The Mechanical Turk; the True Story Of the Mysterious Chess Playing Machine that Gripped the World.
by Tom Standage.
Penguin. 274 pages.

I used to be a chess fan until Big Blue, by sheer number-crunching power and limitless endurance wore down the greatest living chess player, Garry Kasparov, and pre-empted the game for me. Bobby Fischer’s Anti-Semitism and ever-increasing creep-quotient (or Creep-Q, which now towers well beyond whatever I.Q. the fabled payer is rumored to possess) did not help matters either.

This book, however, gives back a little of that old magic to a subject that is now “human, all too human.” The Mechanical Turk traces the history of one of the most fascinating automatons of the 19th century. This machine was the inspiration for Edgar Allan Poe’s pioneering foray into rational detection (yet Standage points out that Poe might have cribbed his expose of the Turk from an earlier pamphlet), and for Ambrose Bierce’s “Moxon’s Master.” These are the two sources that first introduced me to “Maelzel’s Chess Player” as he was known to Poe and other 19th century Americans.

But the history of this celebrated hoax goes back much earlier to the 18th century. Standage introduces us to the Vienese genius Wolfgang von Kempelen, who created the machine as an answer to a supercillious French magician, who attempted to condescend to Queen Maria Theresa’s court while explaining the intricacies of magnetism. Von Kempelen declaired that he would produce a machine that would become the wonder of the age, far outstripping anything mere French magicians could produce, and he was quite correct. Later, he distanced himself from his creation, but after his death it assumed a life of its own, and, under various handlers, it toured Europe and America, playing–and winning– against such luminaries as Napoleon, Frederick the Great, and Benjamin Franklin. It also lost to real chess luminaries such as Philidor, but, inexlicably, it also lost to average joe schmoes from chess clubs across the globe.

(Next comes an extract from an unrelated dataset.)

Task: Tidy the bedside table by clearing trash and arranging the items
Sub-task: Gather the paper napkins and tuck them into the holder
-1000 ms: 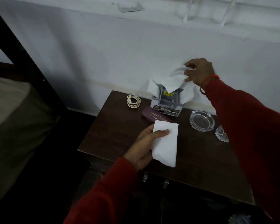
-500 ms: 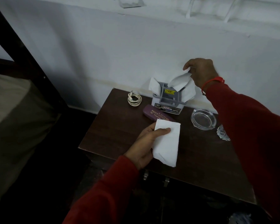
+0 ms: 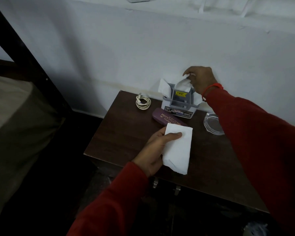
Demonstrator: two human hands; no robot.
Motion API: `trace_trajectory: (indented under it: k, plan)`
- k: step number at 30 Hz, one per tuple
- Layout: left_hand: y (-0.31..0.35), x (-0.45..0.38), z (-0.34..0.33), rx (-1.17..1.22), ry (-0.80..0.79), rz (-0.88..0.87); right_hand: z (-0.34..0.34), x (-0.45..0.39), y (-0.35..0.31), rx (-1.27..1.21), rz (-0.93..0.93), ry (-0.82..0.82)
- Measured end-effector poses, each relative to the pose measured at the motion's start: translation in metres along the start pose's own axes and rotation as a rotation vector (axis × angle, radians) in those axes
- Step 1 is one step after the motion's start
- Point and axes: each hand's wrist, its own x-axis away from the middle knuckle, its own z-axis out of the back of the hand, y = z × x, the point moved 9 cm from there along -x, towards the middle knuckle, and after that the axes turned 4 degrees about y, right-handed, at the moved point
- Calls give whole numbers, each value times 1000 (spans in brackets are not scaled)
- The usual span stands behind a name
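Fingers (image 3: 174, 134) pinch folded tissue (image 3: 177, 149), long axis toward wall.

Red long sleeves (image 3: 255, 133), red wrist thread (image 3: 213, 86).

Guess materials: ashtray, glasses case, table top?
Ashtray: clear glass, going by see-through body and bright rim, though plastic is possible.
Glasses case: maroon, matte, likely leatherette, with gold stamped lettering.
Table top: dark brown wood or veneer, faint grain, dull sheen.
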Motion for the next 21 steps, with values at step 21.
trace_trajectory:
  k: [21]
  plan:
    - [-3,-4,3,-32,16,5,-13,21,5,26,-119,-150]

Of course it was a hoax. Many people suspected this to be the case, but Standage gives us the cultural background to the Turk’s odd fame, sketching brief histories of the celebrated automaton maker Vaucanson and his amazing “mechanical duck”–also something of a hoax–and other creators of pre-robots, and this allows us to understand why what appears little more than a crude toy to 21st century eyes grown dim from too much staring into computer screens, would inspire the likes of Charles Babbage to begin the long road to automation, the creation of computers and artificial intelligence, and the eventual defeat of Garry Kasparov, which explains my sadness every time I look at a chess board. I shudder at the thought of other human activities being pre-empted and “shut out” by robot Mozarts and Beethovens or da Vincis,or Shakespeares or Alice Walkers,or Michael Jordans or Joe DiMaggios–all of which is scheduled to happen within the next 50 years or so. I can’t wait.